The two-year study looked at operating procedures in full kitchen, complex menu mobile food facilities. Six counties throughout the state, including Kern County was the target for the study.
The scientist were looking for risk factors associated with those mobile food facilities.
"In addition, we surveyed environmental health jurisdictions to find out what are the resources and challenges with the food program," said Brenda Faw, environmental health specialist with CDPH.
Those challenges stem from the very nature of mobile food trucks. Traditional restaurants, known as brick and mortar, get inspected during regular business hours while food is being prepared. Mobile food facilities are not subject to the same type of inspections.
Right now, environmental health inspectors don't typically inspect the vendors while out in the field during the food preparation process. Usually the inspections occur while the truck is at the health department.
"The Environmental Health Department also has some challenges in regards to manpower, having to go out and find them.
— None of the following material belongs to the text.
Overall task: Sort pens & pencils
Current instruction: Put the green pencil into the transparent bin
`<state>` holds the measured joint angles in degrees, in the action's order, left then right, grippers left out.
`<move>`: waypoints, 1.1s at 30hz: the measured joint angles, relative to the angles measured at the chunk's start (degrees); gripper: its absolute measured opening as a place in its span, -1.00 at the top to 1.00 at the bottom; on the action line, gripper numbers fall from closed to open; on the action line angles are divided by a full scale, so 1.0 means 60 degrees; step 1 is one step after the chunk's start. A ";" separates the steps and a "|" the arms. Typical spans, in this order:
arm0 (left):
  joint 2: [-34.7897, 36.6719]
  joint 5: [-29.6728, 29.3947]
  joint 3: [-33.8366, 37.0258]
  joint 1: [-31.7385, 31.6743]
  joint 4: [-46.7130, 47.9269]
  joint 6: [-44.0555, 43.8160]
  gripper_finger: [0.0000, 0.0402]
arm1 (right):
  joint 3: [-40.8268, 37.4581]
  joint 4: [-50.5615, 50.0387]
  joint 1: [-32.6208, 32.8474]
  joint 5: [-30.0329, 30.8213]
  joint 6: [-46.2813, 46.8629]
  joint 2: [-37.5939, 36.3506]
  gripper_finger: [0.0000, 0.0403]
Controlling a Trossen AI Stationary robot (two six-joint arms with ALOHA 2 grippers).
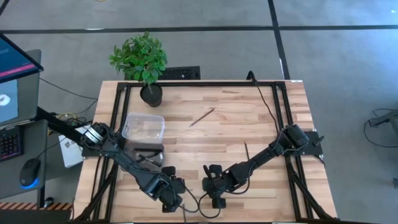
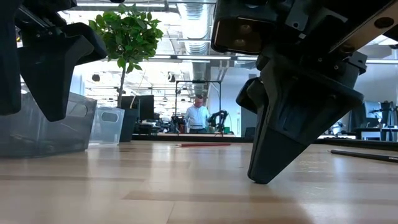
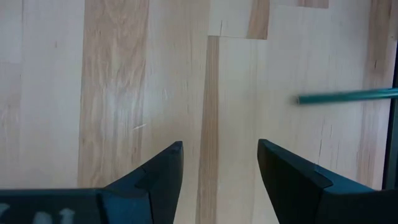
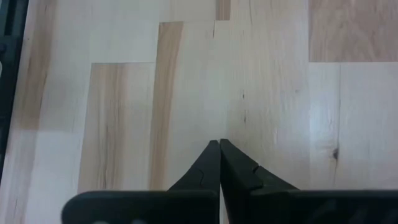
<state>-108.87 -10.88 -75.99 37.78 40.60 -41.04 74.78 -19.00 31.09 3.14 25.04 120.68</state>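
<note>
A brownish pencil (image 1: 202, 117) (image 2: 205, 144) lies flat on the wooden table, toward its far middle. A dark pen (image 1: 246, 151) (image 2: 364, 155) lies at the right. A teal pencil (image 3: 348, 96) lies on the wood beyond my left gripper. Dark sticks (image 1: 148, 158) lie just on the near side of the clear bin. My left gripper (image 1: 173, 194) (image 3: 219, 146) hangs open over bare wood near the front edge. My right gripper (image 1: 211, 186) (image 4: 219, 143) is beside it, shut, with nothing between its fingers, its tips (image 2: 261, 180) down at the tabletop. My right gripper points steeply down with its shut fingertips (image 2: 261, 180) at the bare wood. I cannot tell whether they touch the table.
A clear plastic bin (image 1: 143, 127) (image 2: 37, 124) stands at the left of the table. A potted plant (image 1: 142, 59) (image 2: 127, 37) stands at the far left corner. Black frame rails (image 1: 283, 118) run along the table's sides. A person stands far off in the room.
</note>
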 joint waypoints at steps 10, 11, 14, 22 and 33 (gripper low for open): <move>-0.0002 -0.0002 0.0000 0.0000 0.0000 -0.0028 0.02 | 0.0000 0.0004 0.0000 0.0018 0.0004 0.0000 0.86; 0.0001 -0.0002 0.0000 0.0000 0.0000 -0.0028 0.02 | 0.0000 0.0002 0.0000 0.0020 0.0004 0.0000 0.86; 0.0001 -0.0002 0.0003 0.0000 0.0000 -0.0027 0.02 | 0.0000 0.0002 0.0000 0.0022 0.0003 0.0000 0.88; 0.0001 0.0536 0.0004 0.0000 -0.0080 0.0364 0.02 | 0.0000 0.0028 -0.0007 0.0022 0.0004 0.0000 0.83; 0.0001 0.0347 0.0004 0.0069 -0.0185 0.1573 0.02 | -0.0029 0.0176 -0.0018 0.0022 0.0007 0.0004 0.86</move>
<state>-108.86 -8.80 -75.96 38.20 39.49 -31.61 74.61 -17.95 30.98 3.27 25.08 120.70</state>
They're very elusive and difficult to find at times. But they do need to have the same level of inspection as a full service brick and mortar restaurant," said Faw.
This study was broken down into four components, including food knowledge, hot and cold holding temperatures, employee hand washing and water safety.
Out of 114 mobile units contacted, 95 of them allowed inspectors on board.
"Environmental Health Departments are always evaluating their programs to improve public safety. What we are hoping to provide is good information so they can take a look at their mobile program and decide If everything is wonderful, or maybe we need to do something else," said Faw.
The study is in the preliminary stages, but based on the results that should be published in April, officials could recommend changes to the environmental mobile food program.
Some of the potential recommendations from the study could include increasing the frequency of the trucks being inspected, up to 3 times per year out in the field. Officials are also looking into using GPS tracking on the vehicles to locate them while they are in operation. Additionally, health officials have considered posting the inspection grading system results on each vehicle.